Comparing text using embeddings#

In this tutorial, you’ll learn how to create a Python application that compares two input texts using semantic embeddings and Levenshtein similarity. The application communicates with the API server to generate embeddings and calculates similarity metrics programmatically.

Embeddings are numerical representations of the meaning of a string of text. Similar strings of text will have similar numbers, and the closer numbers are together, the more closely related the topics are, even if the words are different. For example, the words “vision” and “sight” might have embeddings that are numerically close due to their similar meanings.

Prerequisites
  • Before you begin, ensure that you have the conda package manager installed on your machine.
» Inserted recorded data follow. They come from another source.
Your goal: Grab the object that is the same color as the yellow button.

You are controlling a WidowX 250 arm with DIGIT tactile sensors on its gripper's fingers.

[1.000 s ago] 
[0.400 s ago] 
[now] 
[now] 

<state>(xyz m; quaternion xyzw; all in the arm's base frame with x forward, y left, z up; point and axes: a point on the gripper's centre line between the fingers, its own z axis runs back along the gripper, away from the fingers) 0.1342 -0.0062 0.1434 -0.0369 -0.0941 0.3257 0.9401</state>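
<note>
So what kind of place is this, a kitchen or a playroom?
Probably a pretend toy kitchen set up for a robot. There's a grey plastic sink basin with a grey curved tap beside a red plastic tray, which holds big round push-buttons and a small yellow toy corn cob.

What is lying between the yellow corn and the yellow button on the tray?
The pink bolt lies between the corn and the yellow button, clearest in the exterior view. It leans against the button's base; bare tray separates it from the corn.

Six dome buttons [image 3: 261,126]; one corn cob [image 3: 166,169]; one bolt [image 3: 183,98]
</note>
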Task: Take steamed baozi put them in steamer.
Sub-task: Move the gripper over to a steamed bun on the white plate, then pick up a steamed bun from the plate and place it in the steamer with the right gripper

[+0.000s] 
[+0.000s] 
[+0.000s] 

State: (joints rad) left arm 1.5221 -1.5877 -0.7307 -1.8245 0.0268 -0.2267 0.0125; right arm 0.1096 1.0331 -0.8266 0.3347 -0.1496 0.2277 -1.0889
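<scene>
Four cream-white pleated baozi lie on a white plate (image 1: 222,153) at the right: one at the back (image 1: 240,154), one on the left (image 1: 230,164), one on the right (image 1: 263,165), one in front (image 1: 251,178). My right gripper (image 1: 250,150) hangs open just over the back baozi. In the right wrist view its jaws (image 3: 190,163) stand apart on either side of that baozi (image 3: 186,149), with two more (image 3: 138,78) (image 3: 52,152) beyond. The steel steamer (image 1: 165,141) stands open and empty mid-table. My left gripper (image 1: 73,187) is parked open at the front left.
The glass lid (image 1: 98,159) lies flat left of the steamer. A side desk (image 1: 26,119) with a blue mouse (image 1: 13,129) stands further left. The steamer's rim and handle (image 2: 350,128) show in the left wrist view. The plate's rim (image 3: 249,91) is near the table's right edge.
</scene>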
You can install conda using either Anaconda Distribution or Miniconda.

  • You must have a sentence-similarity type model downloaded onto your local machine.

Setting up your environment#

When working on a new conda project, it is recommended that you create a new environment for development. Follow these steps to set up an environment for your embedding application:

  1. Open Anaconda Prompt (Terminal on macOS/Linux).

    Tip

    This terminal can be opened from within an IDE (JupyterLab, PyCharm, VSCode, Spyder), if preferred.

  2. Create the conda environment to develop your embedding application and install the packages you’ll need by running the following command:

    conda create -n content-compare python numpy scikit-learn python-Levenshtein requests
    
  3. Activate your newly created conda environment by running the following command:

    conda activate content-compare
    

For more information and best practices for managing environments, see Environments.

Building the text comparator#

Below, you’ll find the necessary code snippets to build your text comparator, with explanations for each step to help you understand how the application works. The text comparator combines two methods for comparing text: semantic similarity using embeddings, and structural similarity using Levenshtein distance.

Semantic similarity tells us how close the meanings of two texts are, while Levenshtein distance looks at how similar the actual characters are by counting the edits needed to turn one string into the other. Together, these methods help us understand how similar two text strings are—whether they look alike, mean the same thing, or both.

Using your preferred IDE, create a new file and name it similarian.py.

Importing libraries#

The application we are building requires libraries to handle HTTP requests, numerical operations, and string similarity calculations.

Add the following lines of code to the top of your similarian.py file:

import requests
import numpy as np
from sklearn.metrics.pairwise import cosine_similarity
import Levenshtein

Setting the base_url#

In order for the application to programmatically process text inputs to run server health checks, generate embeddings, and perform other actions, it is crucial that you properly structure your application to interact with the API server and its endpoints.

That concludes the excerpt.